Just read with interest about your purchase of sp 4012, I also had a 1625 and I also bought a used SP 4012 from 2 states away. I see you gave $11,500 then spent some money on catching up with maintance issues. That sounds like me also, I bought what I thought was a 2008 model, but when I called Carlton turns out it was a 2007 that was sold in March of 2007. Like your machine, somebody ran this one into the ground with not pulling maintance as required. I drove 5 hours down to pick it up and one of the front drive motors locked up right before I got there, and the cutter wheel bearings were complety shot. Well they replace the drive motor (had it shipped to me and I put it on) and replaced the cutter wheel bearings. When I got this thing home the engine oil was thick as axle grease, and the hydr fluid was full of water. On the very first job I did the other front drive went out. It is nothing against this machine, previous owner just did not maintain it at all. I also had to rebuild both the back drive motrs, drained and replaced hydr oil, flushed out the engine oil twice and replaced several of the pivit points, and now will replace the jack shaft bearings. I gave $13,000 for this machine and have spent quite a bit on it. But, all that said, now I am very pleased with this grinder. I'll run it hard but maintain it also, I hope I'll get a lot of use out of this puppy.....by the way, looks like we are competers in the same market....still best of luck with your SP 4012


----------



## stump-dude (Mar 13, 2012)

I paid almost $40,000 for mine new 4 years ago, now have 1050 hrs on it, love the machine and paid it off in 3 years, so when I hear u got the same machine for 11000 I think you got a deal, especially for wireless, the sandvik is great, but I've had to hard face weld the working side of the wheel about 5 times, building it up as it wears down and rounds off, looks ugly but it works really well. I've had to reinforce the metal where the hydraulic motors bolt onto the machine and have had to weld little triangular pieces of steel to stop the weight of the machine bowing the wheel mounts out( I see the new 33/44 kubota models come standard like this).
I've had to cut steel out of the cutter wheel housing as it got wafer thin from what I guess was the blade pulling material, woodchips, sand throught the housing, eventually it was so thin that It produced a hole in the side, so I cut it out and welded in a a fresh piece. 
Had to replace the Cutter bearings twice( the synthetic twine they use to wrap root balls loves to get sucked right into the bearing) have to replace nipples on the cutter bearings every other week.
I installed a beeper on the ignition that lets you know when you have forgotten to turn the key off, so that you don't drain the battery over night( happened at least once every 3 months to me. Easy when it's in an enclosed trailer) I think this is one of the best features now.
Had to replace main pivot/swing bearing. And I think the engine pulley is coming up to be replaced as there is wear in the sheeves.
Various other welding jobs, where the frequency vibrations snap welds.
That's the life of a hard working. 4 year old, 1050 hr 33 hp kubota


----------



## a_lopa (Mar 13, 2012)

Replacing parts on a stump machine something to get used to,I have a rayco 1660 i have replaced an engine,front cutter bearings 4 times,top bearings twice and shaft,bushes-pins,pulleys and gates belt ,side belt 3 times in 1700hrs of grinding.

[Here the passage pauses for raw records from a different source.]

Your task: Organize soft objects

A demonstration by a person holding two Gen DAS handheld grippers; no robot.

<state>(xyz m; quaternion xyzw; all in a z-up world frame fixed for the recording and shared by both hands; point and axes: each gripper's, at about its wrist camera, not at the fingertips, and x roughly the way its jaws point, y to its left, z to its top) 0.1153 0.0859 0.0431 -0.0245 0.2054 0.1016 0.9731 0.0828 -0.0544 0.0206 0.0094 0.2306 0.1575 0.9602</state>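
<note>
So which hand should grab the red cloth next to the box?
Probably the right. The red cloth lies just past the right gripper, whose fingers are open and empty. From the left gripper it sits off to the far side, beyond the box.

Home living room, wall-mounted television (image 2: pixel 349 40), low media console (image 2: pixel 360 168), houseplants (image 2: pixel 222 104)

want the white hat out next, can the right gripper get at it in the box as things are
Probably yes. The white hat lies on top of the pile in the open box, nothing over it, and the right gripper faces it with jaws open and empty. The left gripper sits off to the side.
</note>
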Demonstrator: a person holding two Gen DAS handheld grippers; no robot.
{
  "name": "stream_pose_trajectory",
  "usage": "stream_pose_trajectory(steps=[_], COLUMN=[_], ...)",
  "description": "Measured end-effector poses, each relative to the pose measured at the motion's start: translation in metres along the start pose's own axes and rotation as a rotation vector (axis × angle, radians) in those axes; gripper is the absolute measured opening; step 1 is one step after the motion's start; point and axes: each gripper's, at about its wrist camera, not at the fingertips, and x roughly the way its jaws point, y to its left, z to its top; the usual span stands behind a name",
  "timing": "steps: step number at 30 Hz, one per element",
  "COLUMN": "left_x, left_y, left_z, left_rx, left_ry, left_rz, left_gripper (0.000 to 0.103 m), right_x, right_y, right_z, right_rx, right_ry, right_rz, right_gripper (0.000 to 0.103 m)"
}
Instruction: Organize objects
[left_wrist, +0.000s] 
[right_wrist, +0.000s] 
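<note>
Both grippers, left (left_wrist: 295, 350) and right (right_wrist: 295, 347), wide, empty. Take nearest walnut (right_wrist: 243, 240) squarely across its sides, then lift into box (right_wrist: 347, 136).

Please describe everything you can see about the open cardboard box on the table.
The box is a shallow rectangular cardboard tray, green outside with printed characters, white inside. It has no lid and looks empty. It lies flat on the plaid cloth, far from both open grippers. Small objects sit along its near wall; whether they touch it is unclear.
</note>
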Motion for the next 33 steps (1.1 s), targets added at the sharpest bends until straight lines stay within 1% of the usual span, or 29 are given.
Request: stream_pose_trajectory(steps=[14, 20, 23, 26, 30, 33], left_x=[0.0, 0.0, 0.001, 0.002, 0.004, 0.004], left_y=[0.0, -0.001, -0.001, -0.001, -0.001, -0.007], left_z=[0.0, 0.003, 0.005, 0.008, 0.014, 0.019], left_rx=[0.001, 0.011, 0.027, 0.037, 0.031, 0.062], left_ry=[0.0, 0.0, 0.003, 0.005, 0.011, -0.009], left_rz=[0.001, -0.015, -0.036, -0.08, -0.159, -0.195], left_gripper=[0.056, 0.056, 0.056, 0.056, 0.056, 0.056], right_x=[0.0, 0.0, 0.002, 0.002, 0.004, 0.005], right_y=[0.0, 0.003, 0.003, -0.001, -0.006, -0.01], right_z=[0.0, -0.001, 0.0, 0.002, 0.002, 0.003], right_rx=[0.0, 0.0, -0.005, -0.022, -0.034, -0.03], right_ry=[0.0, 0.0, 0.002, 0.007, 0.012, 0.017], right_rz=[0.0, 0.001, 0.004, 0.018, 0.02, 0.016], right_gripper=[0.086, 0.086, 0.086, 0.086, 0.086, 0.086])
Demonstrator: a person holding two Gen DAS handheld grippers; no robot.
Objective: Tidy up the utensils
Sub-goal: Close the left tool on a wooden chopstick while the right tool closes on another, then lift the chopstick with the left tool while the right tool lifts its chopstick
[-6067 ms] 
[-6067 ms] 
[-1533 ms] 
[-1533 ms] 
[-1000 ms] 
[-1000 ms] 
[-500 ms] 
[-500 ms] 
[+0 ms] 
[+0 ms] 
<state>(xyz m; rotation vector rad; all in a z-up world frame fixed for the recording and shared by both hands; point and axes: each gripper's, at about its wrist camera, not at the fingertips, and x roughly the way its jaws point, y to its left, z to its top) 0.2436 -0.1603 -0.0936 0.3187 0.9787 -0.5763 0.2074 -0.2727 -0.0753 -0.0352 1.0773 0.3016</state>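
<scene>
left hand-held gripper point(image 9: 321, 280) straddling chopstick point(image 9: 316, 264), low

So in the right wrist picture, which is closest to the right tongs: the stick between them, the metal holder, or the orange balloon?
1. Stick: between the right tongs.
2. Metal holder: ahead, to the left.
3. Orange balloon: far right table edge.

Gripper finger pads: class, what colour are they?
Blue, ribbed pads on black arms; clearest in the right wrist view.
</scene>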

Best tooth i have found for speed is easily the tomahawk by leonardi,I did side by side grinding against a bandit 78hp tracked/remote grinder running green teeth and i was easily doing 2 stumps to his one.

I hire in a guy with his 250 hp tracked carlton for the crazy big stumps.


----------



## grindumup (Mar 13, 2012)

*question for stump-dude*

Question for stump-dude, have you had any problems with the hydralic motors on yours? I had one replaced and the other 3 rebuilt, but I think it was from poor maintance habits the previous owner had. Have you had any issues, this machine was apparently left out in the weather since there was so much water in the hydraulic fluid. A new motor is over $500 from Carlton and I paid $360 a piece to have the other 3 rebuilt. Also, how much pushing power does your machine have? Sometimes mine has a little trouble pulling out of deep chips, I would like to put a scrape blade on mine to push chips with, but even in low gear there just does not same like much power. I think my hydraulic pump may be on its last leg, or is this common on these machines??


----------